Willard F. Carroll (born November 12, 1955, in Easton, Maryland) is an American producer, writer, director, and animator.

Career
He was an executive producer of The Brave Little Toaster, The Brave Little Toaster Goes to Mars and The Brave Little Toaster to the Rescue, also writing the screenplay for the last two films.

He wrote and directed the Ragnarok-themed film The Runestone, the ensemble romance, Playing by Heart, Tom's Midnight Garden and the Bollywood pastiche Marigold. Playing by Heart was entered into the 49th Berlin International Film Festival.

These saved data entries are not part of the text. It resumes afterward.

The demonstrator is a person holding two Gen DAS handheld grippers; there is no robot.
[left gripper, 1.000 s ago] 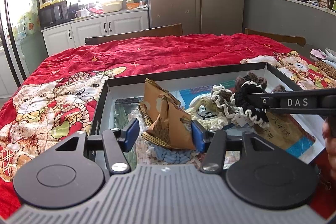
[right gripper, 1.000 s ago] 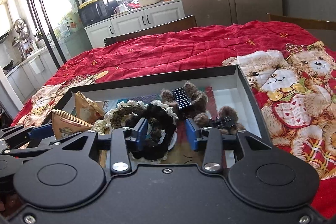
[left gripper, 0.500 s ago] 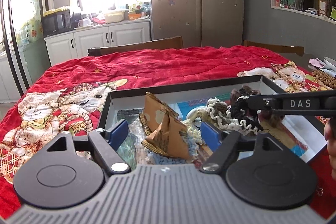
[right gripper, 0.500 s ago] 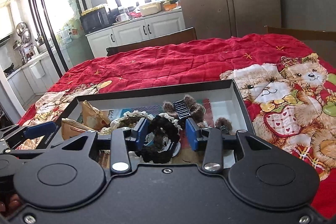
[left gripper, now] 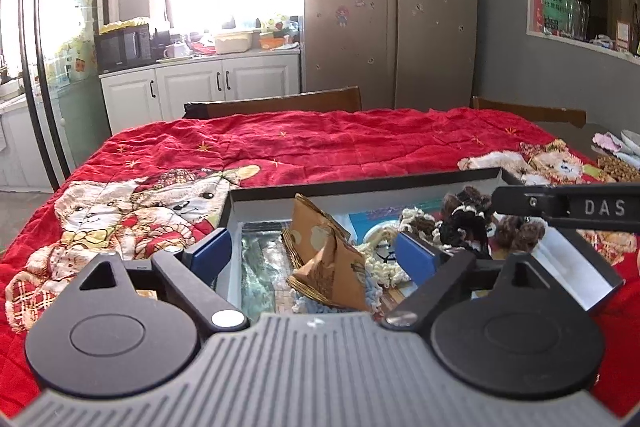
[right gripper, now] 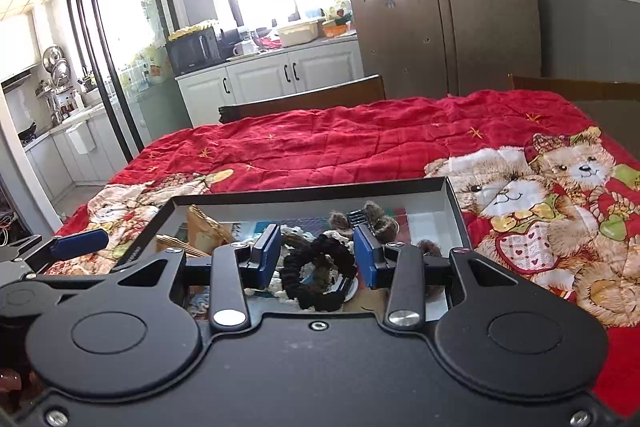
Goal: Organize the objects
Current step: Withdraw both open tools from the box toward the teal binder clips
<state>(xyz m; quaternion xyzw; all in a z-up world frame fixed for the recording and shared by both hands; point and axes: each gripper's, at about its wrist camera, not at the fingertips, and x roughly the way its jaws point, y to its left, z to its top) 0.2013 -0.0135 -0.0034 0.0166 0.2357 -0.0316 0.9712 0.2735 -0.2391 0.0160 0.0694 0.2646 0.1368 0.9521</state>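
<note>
Black ruffled scrunchie (right gripper: 318, 273), looped

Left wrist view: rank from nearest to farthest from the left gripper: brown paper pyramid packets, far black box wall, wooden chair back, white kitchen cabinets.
1. Brown paper pyramid packets, between the opening jaws of the left gripper, untouched.
2. Far black box wall, just behind.
3. Wooden chair back, across the table.
4. White kitchen cabinets, back left.

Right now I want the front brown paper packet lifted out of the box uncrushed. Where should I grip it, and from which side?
Grip the front brown paper packet low across its wide body, coming from the near side. It stands point-up and tapers, so pads would likely slip off the tip. The left gripper already straddles it, jaws opening, pads clear.
</note>
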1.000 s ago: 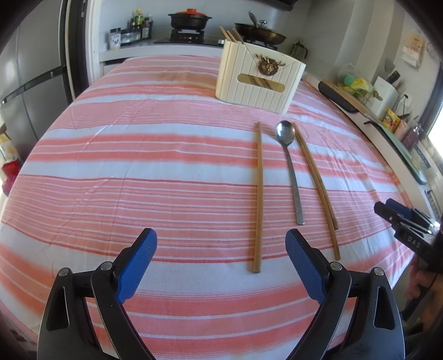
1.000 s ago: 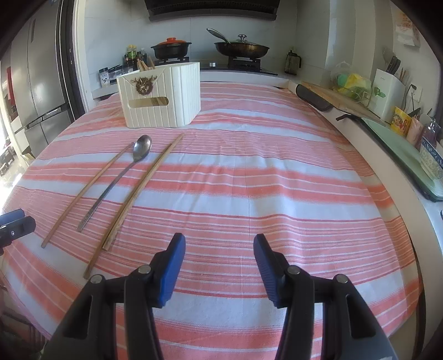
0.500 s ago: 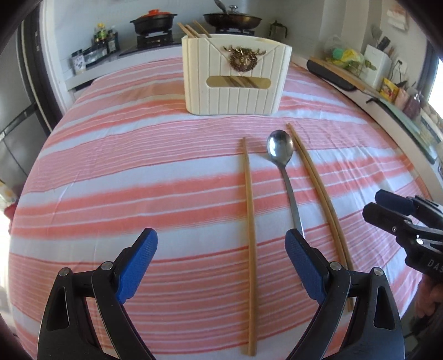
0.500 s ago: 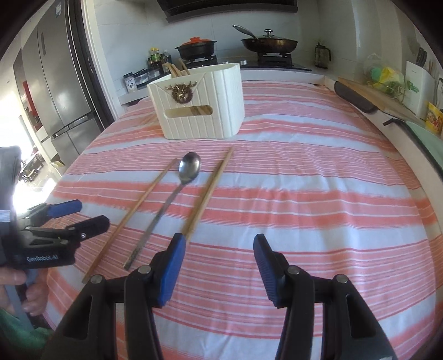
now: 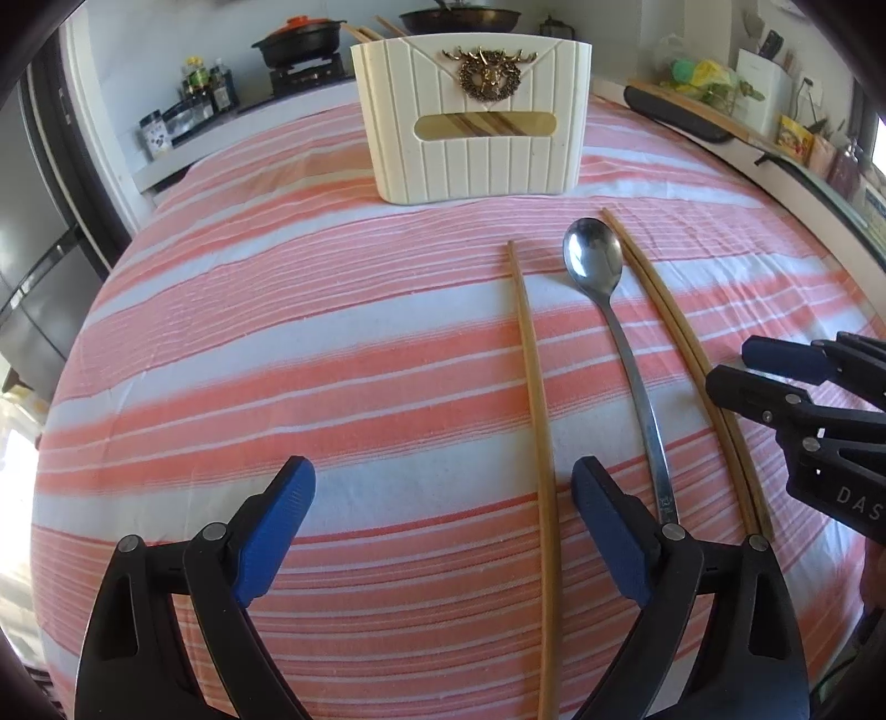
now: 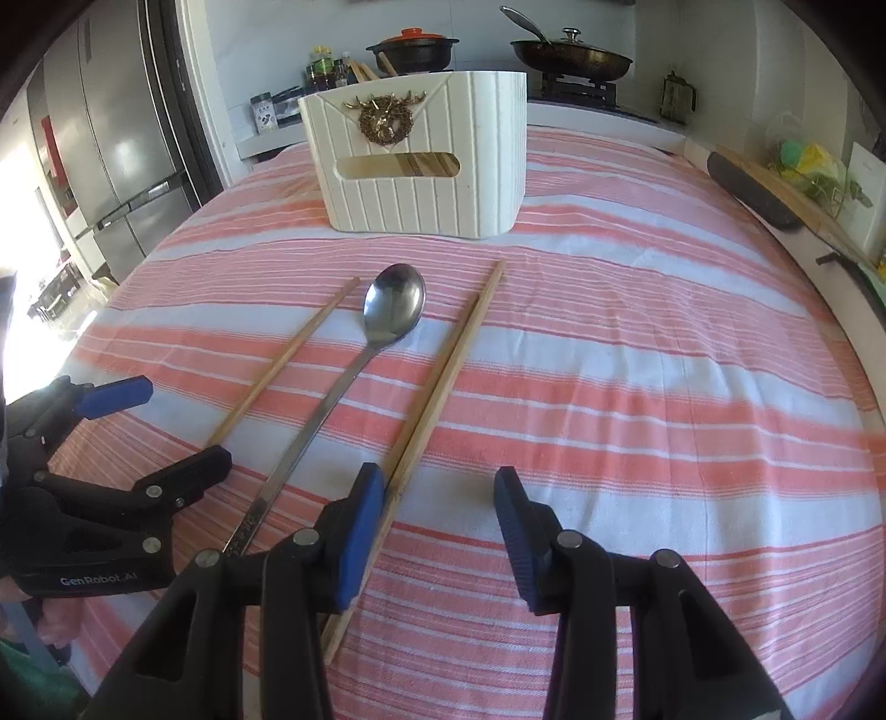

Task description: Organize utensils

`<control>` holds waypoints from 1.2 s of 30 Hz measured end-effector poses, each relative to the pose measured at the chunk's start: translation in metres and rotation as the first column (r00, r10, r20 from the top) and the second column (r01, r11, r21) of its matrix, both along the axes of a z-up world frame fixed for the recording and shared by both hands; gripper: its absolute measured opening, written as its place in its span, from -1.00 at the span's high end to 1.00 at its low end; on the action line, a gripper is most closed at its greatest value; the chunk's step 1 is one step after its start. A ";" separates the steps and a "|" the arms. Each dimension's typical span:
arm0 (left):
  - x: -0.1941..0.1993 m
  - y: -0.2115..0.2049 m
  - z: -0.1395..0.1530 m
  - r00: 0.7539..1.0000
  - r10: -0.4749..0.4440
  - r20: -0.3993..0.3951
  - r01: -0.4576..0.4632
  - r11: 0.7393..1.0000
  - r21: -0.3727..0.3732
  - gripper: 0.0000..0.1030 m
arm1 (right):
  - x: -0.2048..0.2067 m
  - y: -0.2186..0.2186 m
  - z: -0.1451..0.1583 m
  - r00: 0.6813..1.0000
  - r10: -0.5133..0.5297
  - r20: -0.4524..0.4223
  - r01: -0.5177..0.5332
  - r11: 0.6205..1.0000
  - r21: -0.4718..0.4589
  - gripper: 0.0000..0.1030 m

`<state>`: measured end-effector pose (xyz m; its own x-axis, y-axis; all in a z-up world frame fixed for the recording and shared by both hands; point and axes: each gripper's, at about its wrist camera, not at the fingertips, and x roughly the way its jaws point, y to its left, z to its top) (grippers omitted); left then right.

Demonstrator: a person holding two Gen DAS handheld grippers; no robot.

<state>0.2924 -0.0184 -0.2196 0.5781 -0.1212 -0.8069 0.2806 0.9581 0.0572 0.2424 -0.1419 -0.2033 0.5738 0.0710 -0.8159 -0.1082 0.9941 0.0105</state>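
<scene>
A metal spoon [image 5: 620, 338] [image 6: 354, 365] lies on the striped cloth between a single wooden chopstick [image 5: 534, 399] [image 6: 279, 365] on its left and a pair of chopsticks [image 5: 686, 354] [image 6: 443, 382] on its right. A white ribbed utensil holder [image 5: 470, 149] [image 6: 421, 166] with a gold deer emblem stands behind them, chopsticks inside. My left gripper [image 5: 443, 531] is open and empty, the single chopstick just inside its right finger. My right gripper [image 6: 437, 526] is open and empty, its left finger over the pair's near end.
The table [image 5: 277, 332] wears a pink and white striped cloth. A stove with a pot [image 6: 412, 47] and a pan [image 6: 570, 55] stands behind it. A fridge [image 6: 111, 138] is at the left. A counter with a cutting board [image 6: 775, 188] runs along the right.
Both grippers have moved forward and inward toward the utensils. The holder and spoon now look larger. The utensils have not moved.
</scene>
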 end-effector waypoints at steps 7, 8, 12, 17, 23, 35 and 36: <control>-0.002 -0.006 0.002 1.000 -0.015 0.021 0.014 0.999 0.041 -0.79 | -0.007 -0.003 -0.002 1.000 0.006 -0.010 -0.007 0.997 -0.072 0.69; -0.001 -0.007 0.002 1.000 -0.019 0.016 0.019 0.999 0.034 -0.72 | -0.008 -0.006 -0.002 1.000 -0.006 -0.010 0.006 0.998 -0.059 0.82; 0.001 -0.015 0.006 0.999 -0.054 -0.008 0.054 0.998 -0.012 0.57 | -0.009 -0.012 -0.003 0.999 -0.024 0.020 0.026 0.997 -0.071 0.88; -0.004 -0.015 0.006 1.000 -0.006 0.014 0.005 1.000 0.013 0.91 | -0.019 -0.026 -0.003 0.998 -0.055 0.040 0.058 0.994 -0.095 0.88; -0.027 0.028 0.009 0.983 0.184 -0.003 -0.183 0.982 -0.049 0.91 | -0.045 -0.060 -0.001 0.993 -0.108 0.048 0.113 0.985 -0.127 0.88; -0.061 0.047 0.004 0.978 0.210 0.015 -0.208 0.975 -0.081 -0.22 | -0.089 -0.092 -0.001 0.986 -0.154 0.070 0.156 0.987 -0.030 0.11; -0.060 0.046 0.003 0.978 0.207 0.011 -0.205 0.975 -0.079 -0.26 | -0.089 -0.090 -0.001 0.986 -0.151 0.072 0.154 0.988 -0.033 0.09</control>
<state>0.2325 0.0278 -0.2169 0.6127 -0.0593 -0.7881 0.0761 0.9970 -0.0158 0.1530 -0.2315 -0.2041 0.6308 -0.0520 -0.7742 0.0456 0.9985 -0.0299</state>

An ardent fan of the Land of Oz, Carroll is recognized as having the largest privately held collection of Oz memorabilia in the world, comprising more than 100,000 items. Several books, including The Wizard of Oz Collectors' Treasury and All Things Oz, have been published displaying parts of his collection, which includes the Wicked Witch of the West's hourglass from the 1939 film.  He also wrote and produced the TV series The Oz Kids.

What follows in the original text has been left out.